Now to my preferred stocking list. I want Acei's, Yellow Labs, and Johanni's. I do *NOT* want to breed and I do *NOT* want fry in my tank to care for. my pH out of the tap is around 7.6. Any ideas on which cichlids I could care for? I don't want to have to worry about lowering my pH for some fish. I know this limits me but I honestly don't have the time to keep the pH at really low levels.

I'll be running 2, aquaclear 70s for filters and a corner sponge filter (I like filtration). Maybe overkill but the more the better in my eyes.

Anybody chime in on if I can keep those cichlids I have listed above or are there others that would work better? Which ones to avoid? I know I can't get the bigger species because my tank size.

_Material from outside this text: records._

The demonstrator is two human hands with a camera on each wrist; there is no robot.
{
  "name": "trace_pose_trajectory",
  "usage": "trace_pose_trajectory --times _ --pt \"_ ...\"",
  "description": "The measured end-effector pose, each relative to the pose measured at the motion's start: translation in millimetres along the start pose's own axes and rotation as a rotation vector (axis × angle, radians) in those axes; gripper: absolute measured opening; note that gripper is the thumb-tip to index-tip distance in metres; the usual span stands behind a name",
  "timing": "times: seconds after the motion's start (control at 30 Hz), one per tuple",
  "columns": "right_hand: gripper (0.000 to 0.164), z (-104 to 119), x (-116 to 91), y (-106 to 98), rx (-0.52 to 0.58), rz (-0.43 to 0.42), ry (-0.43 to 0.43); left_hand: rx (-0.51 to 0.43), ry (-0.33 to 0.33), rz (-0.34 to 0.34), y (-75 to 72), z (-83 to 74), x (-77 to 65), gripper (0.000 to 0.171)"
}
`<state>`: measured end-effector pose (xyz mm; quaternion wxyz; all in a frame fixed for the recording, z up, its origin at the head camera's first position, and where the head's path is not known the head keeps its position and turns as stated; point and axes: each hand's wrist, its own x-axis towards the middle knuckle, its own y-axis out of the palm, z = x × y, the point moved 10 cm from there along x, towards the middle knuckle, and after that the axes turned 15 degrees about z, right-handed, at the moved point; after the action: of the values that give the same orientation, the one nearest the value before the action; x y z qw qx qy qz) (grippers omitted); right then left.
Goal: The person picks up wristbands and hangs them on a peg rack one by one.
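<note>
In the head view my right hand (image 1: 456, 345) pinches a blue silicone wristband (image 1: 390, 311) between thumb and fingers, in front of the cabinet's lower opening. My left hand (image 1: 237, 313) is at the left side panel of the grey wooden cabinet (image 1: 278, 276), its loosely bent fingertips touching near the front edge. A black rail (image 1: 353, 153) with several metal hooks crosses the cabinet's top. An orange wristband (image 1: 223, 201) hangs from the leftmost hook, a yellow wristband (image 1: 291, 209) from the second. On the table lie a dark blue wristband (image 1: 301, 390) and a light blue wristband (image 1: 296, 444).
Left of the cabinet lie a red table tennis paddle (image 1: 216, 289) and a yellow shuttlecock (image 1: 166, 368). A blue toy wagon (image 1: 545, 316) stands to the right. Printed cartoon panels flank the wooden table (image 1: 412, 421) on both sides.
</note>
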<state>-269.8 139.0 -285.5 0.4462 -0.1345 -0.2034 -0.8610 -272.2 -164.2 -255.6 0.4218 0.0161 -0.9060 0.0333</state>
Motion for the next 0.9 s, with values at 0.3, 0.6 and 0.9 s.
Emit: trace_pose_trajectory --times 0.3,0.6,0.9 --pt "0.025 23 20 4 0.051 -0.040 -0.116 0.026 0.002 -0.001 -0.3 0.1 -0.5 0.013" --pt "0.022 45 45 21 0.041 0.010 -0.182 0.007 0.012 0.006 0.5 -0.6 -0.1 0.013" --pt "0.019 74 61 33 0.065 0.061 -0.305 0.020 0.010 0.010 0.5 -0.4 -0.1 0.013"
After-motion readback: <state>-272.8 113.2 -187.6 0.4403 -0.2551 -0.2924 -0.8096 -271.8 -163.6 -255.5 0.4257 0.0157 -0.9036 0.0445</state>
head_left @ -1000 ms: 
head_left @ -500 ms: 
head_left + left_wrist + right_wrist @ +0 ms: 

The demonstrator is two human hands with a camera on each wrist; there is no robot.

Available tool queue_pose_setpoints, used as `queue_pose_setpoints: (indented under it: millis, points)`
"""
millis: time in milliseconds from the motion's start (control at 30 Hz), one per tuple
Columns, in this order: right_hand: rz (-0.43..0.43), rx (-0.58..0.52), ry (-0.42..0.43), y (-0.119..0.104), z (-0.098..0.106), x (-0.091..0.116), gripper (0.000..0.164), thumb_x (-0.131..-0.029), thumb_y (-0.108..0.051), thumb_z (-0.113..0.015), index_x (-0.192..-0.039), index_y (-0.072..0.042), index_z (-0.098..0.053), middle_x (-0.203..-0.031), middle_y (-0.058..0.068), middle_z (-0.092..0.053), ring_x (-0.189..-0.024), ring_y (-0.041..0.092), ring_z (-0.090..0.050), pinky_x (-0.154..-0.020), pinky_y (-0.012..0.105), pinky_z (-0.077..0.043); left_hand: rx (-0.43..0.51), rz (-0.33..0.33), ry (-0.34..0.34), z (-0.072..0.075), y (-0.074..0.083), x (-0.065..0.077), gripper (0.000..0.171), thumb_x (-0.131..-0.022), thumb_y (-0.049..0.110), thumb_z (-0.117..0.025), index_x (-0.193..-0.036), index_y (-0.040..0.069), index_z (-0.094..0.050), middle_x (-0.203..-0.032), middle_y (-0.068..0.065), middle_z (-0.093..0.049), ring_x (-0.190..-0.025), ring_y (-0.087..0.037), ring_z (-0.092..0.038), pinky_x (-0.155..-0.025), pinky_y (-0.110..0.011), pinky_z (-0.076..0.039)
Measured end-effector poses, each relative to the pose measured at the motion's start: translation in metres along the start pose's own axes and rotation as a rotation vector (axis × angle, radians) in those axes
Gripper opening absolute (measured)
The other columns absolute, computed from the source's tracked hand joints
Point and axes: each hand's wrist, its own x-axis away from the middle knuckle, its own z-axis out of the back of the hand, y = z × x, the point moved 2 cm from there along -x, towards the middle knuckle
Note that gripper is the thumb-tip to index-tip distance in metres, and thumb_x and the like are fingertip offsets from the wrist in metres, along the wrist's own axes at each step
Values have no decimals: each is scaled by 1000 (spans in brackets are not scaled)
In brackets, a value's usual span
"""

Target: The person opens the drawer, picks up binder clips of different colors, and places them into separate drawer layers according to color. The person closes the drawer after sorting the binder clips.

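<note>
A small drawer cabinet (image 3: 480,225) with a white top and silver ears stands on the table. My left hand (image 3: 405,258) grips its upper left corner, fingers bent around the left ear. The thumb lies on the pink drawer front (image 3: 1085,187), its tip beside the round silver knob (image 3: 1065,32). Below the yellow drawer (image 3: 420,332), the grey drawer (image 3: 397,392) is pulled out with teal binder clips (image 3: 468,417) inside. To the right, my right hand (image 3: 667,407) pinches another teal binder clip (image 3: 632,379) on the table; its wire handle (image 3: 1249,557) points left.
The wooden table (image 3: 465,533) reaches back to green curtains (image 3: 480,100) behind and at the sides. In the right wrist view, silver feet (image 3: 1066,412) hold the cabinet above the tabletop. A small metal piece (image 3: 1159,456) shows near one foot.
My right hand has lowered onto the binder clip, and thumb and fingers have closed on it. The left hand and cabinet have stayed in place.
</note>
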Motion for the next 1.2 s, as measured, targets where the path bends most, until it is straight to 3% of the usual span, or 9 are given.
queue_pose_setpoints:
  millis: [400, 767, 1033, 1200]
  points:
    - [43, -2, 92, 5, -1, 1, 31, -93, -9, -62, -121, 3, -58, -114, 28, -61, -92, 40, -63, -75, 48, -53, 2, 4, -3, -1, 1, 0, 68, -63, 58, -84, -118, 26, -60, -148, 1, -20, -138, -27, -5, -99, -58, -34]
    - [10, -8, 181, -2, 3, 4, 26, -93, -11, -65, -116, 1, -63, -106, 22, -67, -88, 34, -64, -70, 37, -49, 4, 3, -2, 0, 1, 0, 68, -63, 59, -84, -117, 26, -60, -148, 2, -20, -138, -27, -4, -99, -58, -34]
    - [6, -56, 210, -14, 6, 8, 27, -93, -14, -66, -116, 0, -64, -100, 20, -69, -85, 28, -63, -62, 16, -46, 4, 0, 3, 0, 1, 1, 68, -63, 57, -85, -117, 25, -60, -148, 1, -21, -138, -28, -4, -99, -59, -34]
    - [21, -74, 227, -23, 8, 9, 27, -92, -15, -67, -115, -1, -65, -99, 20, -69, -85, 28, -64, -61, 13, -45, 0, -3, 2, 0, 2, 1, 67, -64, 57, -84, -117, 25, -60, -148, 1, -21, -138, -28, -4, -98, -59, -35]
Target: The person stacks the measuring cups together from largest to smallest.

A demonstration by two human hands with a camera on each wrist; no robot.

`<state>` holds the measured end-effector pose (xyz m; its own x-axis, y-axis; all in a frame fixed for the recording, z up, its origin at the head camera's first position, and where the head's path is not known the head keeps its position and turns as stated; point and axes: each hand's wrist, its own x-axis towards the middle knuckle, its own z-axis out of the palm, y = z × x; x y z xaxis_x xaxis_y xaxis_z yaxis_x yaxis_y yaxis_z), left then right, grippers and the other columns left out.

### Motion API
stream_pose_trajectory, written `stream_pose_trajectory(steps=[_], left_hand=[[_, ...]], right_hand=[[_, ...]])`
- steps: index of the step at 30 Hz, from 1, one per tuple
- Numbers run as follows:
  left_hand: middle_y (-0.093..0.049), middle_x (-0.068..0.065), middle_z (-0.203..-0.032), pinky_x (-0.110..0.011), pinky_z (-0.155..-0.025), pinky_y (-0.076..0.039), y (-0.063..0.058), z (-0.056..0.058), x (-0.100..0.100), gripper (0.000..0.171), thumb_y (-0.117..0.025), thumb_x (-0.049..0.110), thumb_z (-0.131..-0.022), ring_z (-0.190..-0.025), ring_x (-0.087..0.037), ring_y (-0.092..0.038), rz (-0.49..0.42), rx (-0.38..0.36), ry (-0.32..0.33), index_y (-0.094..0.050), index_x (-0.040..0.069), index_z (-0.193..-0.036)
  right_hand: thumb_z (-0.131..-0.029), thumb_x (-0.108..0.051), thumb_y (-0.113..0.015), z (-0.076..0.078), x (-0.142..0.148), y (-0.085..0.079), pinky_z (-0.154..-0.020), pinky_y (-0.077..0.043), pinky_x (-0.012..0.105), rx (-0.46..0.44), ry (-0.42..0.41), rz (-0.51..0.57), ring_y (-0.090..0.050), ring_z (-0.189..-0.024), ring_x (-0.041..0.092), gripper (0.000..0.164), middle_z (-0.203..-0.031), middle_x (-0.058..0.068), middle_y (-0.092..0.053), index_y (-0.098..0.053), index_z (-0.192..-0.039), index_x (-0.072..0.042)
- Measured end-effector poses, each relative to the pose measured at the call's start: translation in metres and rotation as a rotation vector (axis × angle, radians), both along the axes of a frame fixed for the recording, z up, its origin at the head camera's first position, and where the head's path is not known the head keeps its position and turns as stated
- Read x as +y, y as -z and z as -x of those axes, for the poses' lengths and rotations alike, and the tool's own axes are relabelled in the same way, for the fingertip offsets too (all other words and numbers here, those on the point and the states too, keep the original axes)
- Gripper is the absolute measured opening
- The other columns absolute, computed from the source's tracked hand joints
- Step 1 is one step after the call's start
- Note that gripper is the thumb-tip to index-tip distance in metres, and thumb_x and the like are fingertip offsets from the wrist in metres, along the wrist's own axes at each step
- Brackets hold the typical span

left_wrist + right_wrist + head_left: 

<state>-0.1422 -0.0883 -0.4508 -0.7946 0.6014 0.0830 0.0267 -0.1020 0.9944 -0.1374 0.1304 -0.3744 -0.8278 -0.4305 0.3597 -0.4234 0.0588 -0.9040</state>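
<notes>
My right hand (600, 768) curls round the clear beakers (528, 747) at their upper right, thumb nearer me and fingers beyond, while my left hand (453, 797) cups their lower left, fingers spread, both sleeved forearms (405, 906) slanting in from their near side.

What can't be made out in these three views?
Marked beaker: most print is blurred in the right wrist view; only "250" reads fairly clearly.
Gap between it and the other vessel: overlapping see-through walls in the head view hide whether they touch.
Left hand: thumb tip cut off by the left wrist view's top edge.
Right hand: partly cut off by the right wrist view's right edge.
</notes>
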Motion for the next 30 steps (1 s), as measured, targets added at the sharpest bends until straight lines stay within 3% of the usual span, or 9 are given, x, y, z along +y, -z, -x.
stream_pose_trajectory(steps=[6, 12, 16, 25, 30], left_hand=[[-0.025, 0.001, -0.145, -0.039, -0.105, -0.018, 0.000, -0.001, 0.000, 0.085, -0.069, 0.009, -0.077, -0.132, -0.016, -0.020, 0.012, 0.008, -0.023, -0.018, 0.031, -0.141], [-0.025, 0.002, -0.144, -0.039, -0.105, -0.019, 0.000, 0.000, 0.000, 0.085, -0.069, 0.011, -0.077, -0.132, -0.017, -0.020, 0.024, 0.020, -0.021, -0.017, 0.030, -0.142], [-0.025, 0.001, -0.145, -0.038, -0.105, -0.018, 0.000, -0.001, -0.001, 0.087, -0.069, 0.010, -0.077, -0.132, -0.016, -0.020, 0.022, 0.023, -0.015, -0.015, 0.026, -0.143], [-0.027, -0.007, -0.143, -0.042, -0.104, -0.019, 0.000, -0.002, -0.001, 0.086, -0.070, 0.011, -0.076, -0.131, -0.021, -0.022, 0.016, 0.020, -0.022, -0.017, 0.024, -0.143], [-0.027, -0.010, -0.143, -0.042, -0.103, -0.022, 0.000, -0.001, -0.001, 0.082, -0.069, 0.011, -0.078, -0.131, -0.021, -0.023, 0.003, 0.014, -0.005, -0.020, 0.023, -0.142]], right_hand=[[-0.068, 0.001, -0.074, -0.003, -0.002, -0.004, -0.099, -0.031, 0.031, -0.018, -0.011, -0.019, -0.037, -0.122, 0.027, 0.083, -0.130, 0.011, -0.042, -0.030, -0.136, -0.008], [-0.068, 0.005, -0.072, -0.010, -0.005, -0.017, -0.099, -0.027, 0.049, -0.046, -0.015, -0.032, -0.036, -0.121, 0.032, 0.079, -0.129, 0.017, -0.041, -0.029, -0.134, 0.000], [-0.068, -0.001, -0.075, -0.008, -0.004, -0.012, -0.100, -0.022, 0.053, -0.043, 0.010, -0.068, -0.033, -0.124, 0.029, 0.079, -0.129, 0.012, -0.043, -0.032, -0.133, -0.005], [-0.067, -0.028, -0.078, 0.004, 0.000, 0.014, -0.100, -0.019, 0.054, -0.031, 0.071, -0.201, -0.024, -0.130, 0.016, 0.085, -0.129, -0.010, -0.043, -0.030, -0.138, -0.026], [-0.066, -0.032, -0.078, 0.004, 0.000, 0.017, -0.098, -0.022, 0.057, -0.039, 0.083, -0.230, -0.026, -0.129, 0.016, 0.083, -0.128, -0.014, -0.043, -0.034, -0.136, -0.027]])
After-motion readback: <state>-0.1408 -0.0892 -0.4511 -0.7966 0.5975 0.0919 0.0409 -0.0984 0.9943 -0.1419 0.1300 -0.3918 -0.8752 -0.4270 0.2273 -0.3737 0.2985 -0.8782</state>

Thanks in advance guys and I hope to contribute and learn from all of you!


----------



## tanker3 (May 18, 2015)

First--Corys will not work with Rift lake fishes. Plecos--Maybe, 50-50 chance. IMO, a 46 bow is too small for most Africans==Aceis, and Johannis will not work in that tank. Yellow Labs=Maybe. 
7.6 PH is a little low for Africans, but IMO, doable.


----------



## caldwelldaniel26 (Jun 11, 2017)

Yeah the corydoras will have to go or become a snack for the labs. But, unfortunately the previous advice is also true that the labs are the only ones on your list that would be able to do okay in a tank that size.


----------



## steven[ht]` (Sep 14, 2017)

Are there any other cichlids that will work in my tank?? I like Africans but don't really want to care for New World.


----------



## steven[ht]` (Sep 14, 2017)

Not that I can't care or don't want to care for the NW. I just would rather have to raise my pH than lower it.


----------



## caldwelldaniel26 (Jun 11, 2017)

You would be able to keep shell dwellers pretty easily. They are really interesting fish to watch. But you're not going to be able to keep any of your existing stock with them.


----------



## steven[ht]` (Sep 14, 2017)

That's completely fine. The only fish I'm going to miss is my female ABN pleco. She's my favorite. I'll probably just give her to my gf so I can still see her.

Which species are considered shell dwellers? I'm completely new to cichlids so it's like explaining to a complete noob.


----------



## steven[ht]` (Sep 14, 2017)

Are most shell dwellers readily available? The closest LFS I have are either 30 minutes or an hour away. The one in Austin probably will have most cichlids but the one in Waco, will not. They have the bigger Africans most of the time and most apistos.


----------



## dalto (Aug 20, 2006)

Shell dwellers are usually hit or miss around here. You might have to call around.


----------



## caldwelldaniel26 (Jun 11, 2017)

Call around or order from a reputable source


----------



## james1983 (Dec 23, 2007)

steven[ht said:


> `":1hnyz7k3]Are most shell dwellers readily available? The closest LFS I have are either 30 minutes or an hour away. The one in Austin probably will have most cichlids but the one in Waco, will not. They have the bigger Africans most of the time and most apistos.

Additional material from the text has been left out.